====== Supplied material

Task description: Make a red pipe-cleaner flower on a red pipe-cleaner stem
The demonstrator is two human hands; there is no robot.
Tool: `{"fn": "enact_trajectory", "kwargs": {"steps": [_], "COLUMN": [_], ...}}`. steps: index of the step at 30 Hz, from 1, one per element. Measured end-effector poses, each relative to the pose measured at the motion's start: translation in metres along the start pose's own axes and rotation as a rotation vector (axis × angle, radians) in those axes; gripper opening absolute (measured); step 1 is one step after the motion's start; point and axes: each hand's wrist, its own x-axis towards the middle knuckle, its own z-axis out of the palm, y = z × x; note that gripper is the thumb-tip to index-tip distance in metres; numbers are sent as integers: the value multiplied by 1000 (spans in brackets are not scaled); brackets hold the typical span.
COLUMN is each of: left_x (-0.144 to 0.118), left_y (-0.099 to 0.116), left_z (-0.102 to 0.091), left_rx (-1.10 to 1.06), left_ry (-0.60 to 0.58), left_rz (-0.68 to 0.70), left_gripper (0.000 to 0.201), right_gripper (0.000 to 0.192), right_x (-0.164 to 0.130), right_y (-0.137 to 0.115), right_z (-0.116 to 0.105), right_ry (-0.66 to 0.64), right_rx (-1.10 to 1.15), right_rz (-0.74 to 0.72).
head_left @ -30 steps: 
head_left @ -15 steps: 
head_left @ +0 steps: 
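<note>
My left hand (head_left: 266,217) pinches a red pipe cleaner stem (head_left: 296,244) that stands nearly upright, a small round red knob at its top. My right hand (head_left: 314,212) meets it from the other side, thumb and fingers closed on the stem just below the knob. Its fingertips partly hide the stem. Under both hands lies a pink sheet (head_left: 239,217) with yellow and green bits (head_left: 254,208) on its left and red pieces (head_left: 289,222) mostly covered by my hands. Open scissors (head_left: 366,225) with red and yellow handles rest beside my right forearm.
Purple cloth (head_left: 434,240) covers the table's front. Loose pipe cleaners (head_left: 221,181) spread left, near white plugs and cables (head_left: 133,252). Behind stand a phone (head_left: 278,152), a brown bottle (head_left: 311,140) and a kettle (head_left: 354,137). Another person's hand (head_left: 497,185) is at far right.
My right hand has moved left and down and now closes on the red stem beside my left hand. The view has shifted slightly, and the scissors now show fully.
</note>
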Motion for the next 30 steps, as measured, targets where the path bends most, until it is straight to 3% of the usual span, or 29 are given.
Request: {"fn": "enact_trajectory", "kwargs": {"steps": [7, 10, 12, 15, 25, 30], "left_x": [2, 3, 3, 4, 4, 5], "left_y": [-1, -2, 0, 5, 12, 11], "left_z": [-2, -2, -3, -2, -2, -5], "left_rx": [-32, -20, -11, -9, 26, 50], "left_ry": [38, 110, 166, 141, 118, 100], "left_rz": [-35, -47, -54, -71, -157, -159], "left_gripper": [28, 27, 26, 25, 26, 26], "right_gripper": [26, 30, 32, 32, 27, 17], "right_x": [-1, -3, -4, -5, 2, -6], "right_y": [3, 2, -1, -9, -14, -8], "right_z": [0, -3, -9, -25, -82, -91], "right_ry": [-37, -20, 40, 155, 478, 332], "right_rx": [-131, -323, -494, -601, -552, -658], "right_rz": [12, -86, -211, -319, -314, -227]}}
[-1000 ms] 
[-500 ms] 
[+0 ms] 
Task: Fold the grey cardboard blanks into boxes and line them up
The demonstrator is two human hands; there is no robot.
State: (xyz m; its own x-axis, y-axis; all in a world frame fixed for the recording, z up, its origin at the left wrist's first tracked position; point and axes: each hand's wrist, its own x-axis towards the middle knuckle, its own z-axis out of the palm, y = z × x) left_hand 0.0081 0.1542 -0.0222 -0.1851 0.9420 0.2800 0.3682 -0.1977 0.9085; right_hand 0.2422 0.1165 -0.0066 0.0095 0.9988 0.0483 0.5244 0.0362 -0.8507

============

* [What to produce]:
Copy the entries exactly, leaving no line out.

* [Finished exercise]:
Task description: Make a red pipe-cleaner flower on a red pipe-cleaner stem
The demonstrator is two human hands; there is no robot.
Tool: `{"fn": "enact_trajectory", "kwargs": {"steps": [_], "COLUMN": [_], ...}}`. steps: index of the step at 30 Hz, from 1, one per element. Measured end-effector poses, each relative to the pose measured at the motion's start: translation in metres along the start pose's own axes and rotation as a rotation vector (axis × angle, radians) in those axes; gripper opening absolute (measured); step 1 is one step after the motion's start; point and axes: each hand's wrist, its own x-axis towards the middle knuckle, its own z-axis out of the palm, y = z × x; note that gripper is the thumb-tip to index-tip distance in metres; numbers are sent as integers: the value multiplied by 1000 (spans in brackets are not scaled); brackets hold the typical span.
COLUMN is each of: left_x (-0.144 to 0.118), left_y (-0.099 to 0.116), left_z (-0.102 to 0.091), left_rx (-1.10 to 1.06), left_ry (-0.60 to 0.58), left_rz (-0.68 to 0.70), left_gripper (0.000 to 0.201), right_gripper (0.000 to 0.192), right_x (-0.164 to 0.130), right_y (-0.137 to 0.115), right_z (-0.116 to 0.105), right_ry (-0.66 to 0.64), right_rx (-1.10 to 1.15), right_rz (-0.74 to 0.72).
head_left @ -30 steps: 
head_left @ -15 steps: 
head_left @ +0 steps: 
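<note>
My left hand (head_left: 266,217) pinches a red pipe cleaner stem (head_left: 296,244) that stands nearly upright, a small round red knob at its top. My right hand (head_left: 314,212) meets it from the other side, thumb and fingers closed on the stem just below the knob. Its fingertips partly hide the stem. Under both hands lies a pink sheet (head_left: 239,217) with yellow and green bits (head_left: 254,208) on its left and red pieces (head_left: 289,222) mostly covered by my hands. Open scissors (head_left: 366,225) with red and yellow handles rest beside my right forearm.
Purple cloth (head_left: 434,240) covers the table's front. Loose pipe cleaners (head_left: 221,181) spread left, near white plugs and cables (head_left: 133,252). Behind stand a phone (head_left: 278,152), a brown bottle (head_left: 311,140) and a kettle (head_left: 354,137). Another person's hand (head_left: 497,185) is at far right.
My right hand has moved left and down and now closes on the red stem beside my left hand. The view has shifted slightly, and the scissors now show fully.
</note>
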Motion for the next 30 steps, as measured, targets where the path bends most, until it is straight to 3% of the usual span, or 29 are given.
Request: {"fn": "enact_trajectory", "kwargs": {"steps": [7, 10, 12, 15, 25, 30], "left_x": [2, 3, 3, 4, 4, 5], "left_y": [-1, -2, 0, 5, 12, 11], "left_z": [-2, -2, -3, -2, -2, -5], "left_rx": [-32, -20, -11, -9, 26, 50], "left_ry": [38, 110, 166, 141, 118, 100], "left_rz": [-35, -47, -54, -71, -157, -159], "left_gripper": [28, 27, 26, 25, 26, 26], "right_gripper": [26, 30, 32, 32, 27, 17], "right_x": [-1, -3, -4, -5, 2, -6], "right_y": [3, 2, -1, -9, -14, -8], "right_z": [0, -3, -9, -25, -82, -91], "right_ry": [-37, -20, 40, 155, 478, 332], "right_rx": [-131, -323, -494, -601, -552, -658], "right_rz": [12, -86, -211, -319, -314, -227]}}
[-1000 ms] 
[-500 ms] 
[+0 ms] 
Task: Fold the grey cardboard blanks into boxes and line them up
The demonstrator is two human hands; there is no robot.
State: (xyz m; its own x-axis, y-axis; all in a world frame fixed for the recording, z up, its origin at the left wrist's first tracked position; point and axes: each hand's wrist, its own x-axis towards the middle knuckle, its own z-axis out of the palm, y = z × x) left_hand 0.0081 0.1542 -0.0222 -0.1851 0.9420 0.2800 0.3682 -0.1977 0.9085; right_hand 0.2422 0.1165 -0.0066 0.0095 0.9988 0.0483 0.5244 0.0362 -0.8507

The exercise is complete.